Et il se met à chanter en martelant son volant, un rap corsé et très convaincant. La grande est impressionnée. Elle-même, gagnée par le rythme, bouge la tête, bat la mesure sur sa cuisse et, tout en improvisant, répond au chanteur d’une voix chaude, au timbre voilé. Le mini-Volkswagen file, avalant des kilomètres de route aux majestueuses beautés. Nos jeunes voyageurs traversent les villages de Ruisseau-à-Rebours, Mont-Saint-Pierre, Mont-Louis.

— Je fais un petit arrêt chez mon chum. T’as faim?

La fille hésite, puis acquiesce pour «un petit quelque chose». Pendant que le chanteur s’engouffre dans un bistro au nom farfelu de La Broue dans l’toupet, Marie-Fièvre monte le volume de la radio. Une publicité annonce le spectacle de Petite-Vallée pour le soir même: La Boîte à chansons, mettant en vedette les chansonniers qui ont fait les beaux jours de la chanson dans les années soixante: Pierre Létourneau, Claude Gauthier, Pierre Calvé et Jean-Guy Moreau. Le spectacle est mis en scène et produit par leur ami Robert Charlebois. La première partie est assurée par son fils Jérôme, jeune auteur-compositeur.
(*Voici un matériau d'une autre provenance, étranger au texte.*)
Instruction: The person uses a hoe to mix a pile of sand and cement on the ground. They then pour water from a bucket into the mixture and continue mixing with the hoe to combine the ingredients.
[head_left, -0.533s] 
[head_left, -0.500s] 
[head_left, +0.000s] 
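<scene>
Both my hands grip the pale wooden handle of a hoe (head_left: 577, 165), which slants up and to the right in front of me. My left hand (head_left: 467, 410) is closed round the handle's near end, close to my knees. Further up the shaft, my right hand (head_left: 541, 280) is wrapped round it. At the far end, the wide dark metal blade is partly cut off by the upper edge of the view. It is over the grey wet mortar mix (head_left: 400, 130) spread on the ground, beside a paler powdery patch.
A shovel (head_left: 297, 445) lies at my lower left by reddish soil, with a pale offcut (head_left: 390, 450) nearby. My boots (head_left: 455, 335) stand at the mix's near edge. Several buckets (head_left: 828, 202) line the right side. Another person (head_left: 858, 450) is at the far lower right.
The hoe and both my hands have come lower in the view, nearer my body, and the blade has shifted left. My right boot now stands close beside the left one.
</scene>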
La publicité ajoute qu’exceptionnellement, le spectacle réserve une petite surprise au public.

Danny revient avec deux cafés et un sac, suivi de son ami, le propriétaire du bistro, qui salue la fille et leur souhaite une bonne route.

— Sympa, ton chum.

— Il s’appelle Danny, lui aussi! On se connaît depuis l’enfance. V’là un autre exemple de réussite! ajoute-t-il, joyeux, en embrayant et en mordant dans un muffin moelleux. La grande se régale également pendant qu’à la radio une chanson du groupe Loco Locass se fait entendre.
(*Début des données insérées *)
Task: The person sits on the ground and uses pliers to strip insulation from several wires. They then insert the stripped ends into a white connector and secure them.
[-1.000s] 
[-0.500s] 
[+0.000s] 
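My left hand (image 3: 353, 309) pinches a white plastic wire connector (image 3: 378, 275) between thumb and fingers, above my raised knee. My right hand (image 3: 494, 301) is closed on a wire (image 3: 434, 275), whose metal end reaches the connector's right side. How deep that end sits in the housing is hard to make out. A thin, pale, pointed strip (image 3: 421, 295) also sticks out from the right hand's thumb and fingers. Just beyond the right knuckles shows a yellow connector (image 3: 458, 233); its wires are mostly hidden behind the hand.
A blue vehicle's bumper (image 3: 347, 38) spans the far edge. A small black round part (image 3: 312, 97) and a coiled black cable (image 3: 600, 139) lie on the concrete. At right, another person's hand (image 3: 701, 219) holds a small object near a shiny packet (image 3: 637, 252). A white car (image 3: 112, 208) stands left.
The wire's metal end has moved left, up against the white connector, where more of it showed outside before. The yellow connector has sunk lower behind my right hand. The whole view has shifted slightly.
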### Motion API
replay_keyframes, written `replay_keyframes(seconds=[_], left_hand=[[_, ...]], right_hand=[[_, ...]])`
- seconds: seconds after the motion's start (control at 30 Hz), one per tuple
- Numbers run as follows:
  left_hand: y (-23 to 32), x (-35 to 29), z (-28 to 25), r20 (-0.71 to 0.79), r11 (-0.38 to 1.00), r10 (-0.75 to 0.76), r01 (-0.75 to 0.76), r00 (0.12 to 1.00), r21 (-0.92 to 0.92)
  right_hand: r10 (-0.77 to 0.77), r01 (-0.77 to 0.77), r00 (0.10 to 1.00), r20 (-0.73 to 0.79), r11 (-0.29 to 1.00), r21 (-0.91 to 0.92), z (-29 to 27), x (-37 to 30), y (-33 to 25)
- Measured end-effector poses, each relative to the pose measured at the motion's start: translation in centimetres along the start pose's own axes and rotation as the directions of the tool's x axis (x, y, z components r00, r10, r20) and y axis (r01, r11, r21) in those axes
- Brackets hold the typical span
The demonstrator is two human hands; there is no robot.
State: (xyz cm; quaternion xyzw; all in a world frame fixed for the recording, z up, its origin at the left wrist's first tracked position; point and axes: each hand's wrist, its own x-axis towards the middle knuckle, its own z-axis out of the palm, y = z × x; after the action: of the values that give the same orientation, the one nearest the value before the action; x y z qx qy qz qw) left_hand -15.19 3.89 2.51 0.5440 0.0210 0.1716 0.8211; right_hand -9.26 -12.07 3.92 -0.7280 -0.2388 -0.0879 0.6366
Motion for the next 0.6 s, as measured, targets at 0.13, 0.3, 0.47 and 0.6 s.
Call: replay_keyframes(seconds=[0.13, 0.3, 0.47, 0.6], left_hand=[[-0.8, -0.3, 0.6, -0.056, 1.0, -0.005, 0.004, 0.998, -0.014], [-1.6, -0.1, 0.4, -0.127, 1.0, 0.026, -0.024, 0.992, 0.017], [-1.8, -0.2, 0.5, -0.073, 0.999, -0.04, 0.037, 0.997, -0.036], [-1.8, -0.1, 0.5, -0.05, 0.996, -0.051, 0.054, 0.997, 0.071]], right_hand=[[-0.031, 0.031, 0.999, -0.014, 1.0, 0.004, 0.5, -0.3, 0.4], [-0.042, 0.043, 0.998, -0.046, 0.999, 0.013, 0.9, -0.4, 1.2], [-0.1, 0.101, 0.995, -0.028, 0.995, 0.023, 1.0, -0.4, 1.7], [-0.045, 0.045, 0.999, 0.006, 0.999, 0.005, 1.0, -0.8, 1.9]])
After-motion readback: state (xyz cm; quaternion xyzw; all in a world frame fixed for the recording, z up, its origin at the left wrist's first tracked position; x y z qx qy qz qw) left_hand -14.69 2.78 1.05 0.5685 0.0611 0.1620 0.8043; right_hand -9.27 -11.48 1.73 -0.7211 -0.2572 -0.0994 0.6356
Pas de chicane dans ma cabane / Au Canada, c’est comme ça / Ni OUI ni NON / Manie d’un nous mou, moumoune et minable / Incapable de choisir entre le lys et l’érable…

Cul-de-lampe

Le soleil rouge embrase le paysage, promesse de beau temps pour le lendemain. Tout en cuisinant avec Murielle, Jocelyn, arrivé depuis peu, l’interroge.

— Qu’est-ce qui lui a pris à la sauvageonne de vouloir partir comme ça?

— Je ne sais pas. Au petit matin, après ton départ, elle s’est un peu confiée. J’ai pensé qu’elle avait peut-être eu peur qu’on la dénonce… Je ne sais pas.

Et la femme de lui relater la quête douloureuse de la grande. Toute l’histoire de son père biologique qu’elle n’a pas connu…

— Quelle sorte de journée a passée la petite?

— Tu devais pas apporter une surprise? lance justement Marée-Douce, qui arrive sur les entrefaites.

— J’y arrive, j’y arrive, ma p’tite impatiente, rétorque le sculpteur. On va manger d’abord, on verra ensuite.

L’homme se lève tout de même et revient avec un sac de cuir défraîchi, sorte de besace comprenant deux sacoches superposées et décorées de franges. Sur l’une est gravé, au cuir repoussé, un oiseau aux ailes déployées. Il l’ouvre et en retire un paquet enveloppé dans un tissu.

— Tiens! Je pense que tu devrais être contente.

La fille saisit avec empressement le paquet, l’ouvre et découvre, estomaquée, une série de gouges et de couteaux à sculpter. Elle lève des yeux interrogateurs vers un Jocelyn amusé qui extirpe de la seconde sacoche un deuxième paquet identique au premier. Il contient d’autres outils ainsi que deux pièces de bois blond de la dimension d’une petite bûche.

— On soupe et après, je te donne ton premier cours de sculpture.


1. Direction de la protection de la jeunesse.